M: Okay. I'll call to make the appointment, but I won't call you at work anymore. It makes you grumpy. I'll call you at home tonight.
So I shook my head and laughed off all the comments about me being grumpy. Then, she called back this evening:
M: I have an appointment for Thursday the 31st at 9:15.
L: That's great. I'll put it down. [And in a rare moment of external processing, I said] I'll look to see if I have anything on Wednesday evening. If not, I'll come up on Wednesday night and spend the night.
M: Well, you'll need to come Wednesday night. The appointment's early in the morning. You can't come up on Thursday morning.
L: Well, I can if I need to. I'll have to wait and look at my calendar tomorrow. I left it at work.
M: You said a morning appointment was your preference.
L: It is my preference. 9:15 on Thursday the 31st is good for me.
M: I'd ask someone else to take me, but I just thought it would be good if someone from the family could be with me for this appointment.
L: I want to go with you. I can go with you. I just need to look and see when I will come up.
M: Why are you so grumpy?
L: I'm not grumpy.
M: Yes, you are. I'm sorry I asked you to take me to this appointment.
L: Thursday. The. 31st. Is. Fine.
M: See, you're grumpy. I'm going to hang up before you get grumpier.
L: That's a good idea. I'll call you later.
I'm not altogether sure where I went wrong in the first conversation. The second one could have ended well if only I'd made a mental note to check my calendar and not actually say it out loud. Still, the fact remains: these encounters will require me to daily practice letting go of my attachments. My attachment to the desire for her to change and be more open and accepting. My attachment to the desire for her to calm down and accept my help without being an anxious freak about it. My attachment to the desire for anything resembling a normal relationship with my mom.
In her novel Blue Shoe Anne Lamott writes about such surrender as she describes a scene in which the main character, Mattie, is grocery shopping with her mother who is growing more and more confused and unable to care for herself. Her mom, thrilled to be out and away from the care center where she lives, wants to shop using a wallet full of coupons even though Mattie is already late to pick up her kids from school. Mattie prays to see her mom as Jesus sees her. She quickly recognizes the futility of that plea, knowing that she isn't capable of that much graciousness, and pleads with herself to see her mom as one of her mom's friends might see her. That point of view shifts her experience, and she's able to let go.
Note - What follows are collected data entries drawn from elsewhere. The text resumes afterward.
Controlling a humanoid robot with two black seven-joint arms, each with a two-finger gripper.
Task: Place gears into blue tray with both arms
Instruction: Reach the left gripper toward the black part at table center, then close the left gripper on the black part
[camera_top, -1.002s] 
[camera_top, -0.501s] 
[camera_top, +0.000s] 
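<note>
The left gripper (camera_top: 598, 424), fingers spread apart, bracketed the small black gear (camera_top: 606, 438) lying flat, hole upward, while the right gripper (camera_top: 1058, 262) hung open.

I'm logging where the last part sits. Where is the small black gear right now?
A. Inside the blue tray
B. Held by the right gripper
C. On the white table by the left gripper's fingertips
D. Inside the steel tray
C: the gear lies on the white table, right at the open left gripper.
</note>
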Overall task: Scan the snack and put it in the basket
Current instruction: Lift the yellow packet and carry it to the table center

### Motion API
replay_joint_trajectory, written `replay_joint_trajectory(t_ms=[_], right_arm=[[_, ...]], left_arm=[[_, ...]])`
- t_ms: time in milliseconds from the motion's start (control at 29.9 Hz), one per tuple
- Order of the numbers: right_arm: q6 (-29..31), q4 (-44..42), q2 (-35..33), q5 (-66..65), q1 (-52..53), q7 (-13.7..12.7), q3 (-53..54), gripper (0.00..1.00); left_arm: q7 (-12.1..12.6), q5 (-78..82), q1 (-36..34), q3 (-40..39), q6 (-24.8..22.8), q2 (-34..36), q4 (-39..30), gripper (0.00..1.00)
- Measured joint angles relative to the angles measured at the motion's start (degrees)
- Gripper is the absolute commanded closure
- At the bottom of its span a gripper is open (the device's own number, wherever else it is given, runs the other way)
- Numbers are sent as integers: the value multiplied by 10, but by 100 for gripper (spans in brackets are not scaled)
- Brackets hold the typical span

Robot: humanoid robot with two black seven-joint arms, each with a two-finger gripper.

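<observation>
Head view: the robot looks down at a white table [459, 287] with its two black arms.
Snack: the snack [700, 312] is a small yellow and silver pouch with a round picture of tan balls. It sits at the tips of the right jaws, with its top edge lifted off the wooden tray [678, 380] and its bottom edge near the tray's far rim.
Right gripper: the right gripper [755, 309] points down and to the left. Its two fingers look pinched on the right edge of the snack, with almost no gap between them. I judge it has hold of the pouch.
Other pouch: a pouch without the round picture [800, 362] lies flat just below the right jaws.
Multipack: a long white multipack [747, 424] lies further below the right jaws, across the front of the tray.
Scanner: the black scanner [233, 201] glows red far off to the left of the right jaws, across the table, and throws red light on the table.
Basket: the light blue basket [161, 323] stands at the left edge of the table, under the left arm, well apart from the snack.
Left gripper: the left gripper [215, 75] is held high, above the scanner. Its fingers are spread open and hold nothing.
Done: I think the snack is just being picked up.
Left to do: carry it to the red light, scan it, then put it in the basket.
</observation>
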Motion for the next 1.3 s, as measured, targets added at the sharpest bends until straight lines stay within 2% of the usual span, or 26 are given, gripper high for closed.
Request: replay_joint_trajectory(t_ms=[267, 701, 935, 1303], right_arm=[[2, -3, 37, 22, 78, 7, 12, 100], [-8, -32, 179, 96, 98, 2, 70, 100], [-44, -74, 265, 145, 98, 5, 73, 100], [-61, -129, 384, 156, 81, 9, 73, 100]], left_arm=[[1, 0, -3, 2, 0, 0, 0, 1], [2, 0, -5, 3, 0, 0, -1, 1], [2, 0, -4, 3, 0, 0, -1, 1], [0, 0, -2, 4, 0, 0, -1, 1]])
I don't know why family relationships come with so many attachments and expectations. Though I know after living with her for nearly 43 years that the surest bet on her behavior is to expect her to be anxious, I remain eternally hopeful that the next encounter will be different. I need to work to see her as one of her friends might see her. I need to dare to see her as Jesus might see her.
Do you think Jesus ever prays to see her like her daughter sees her? Surely he must struggle with attachment too. Regardless, it looks like this will be the year of learning to let go of mine. Maybe I'll move to Australia.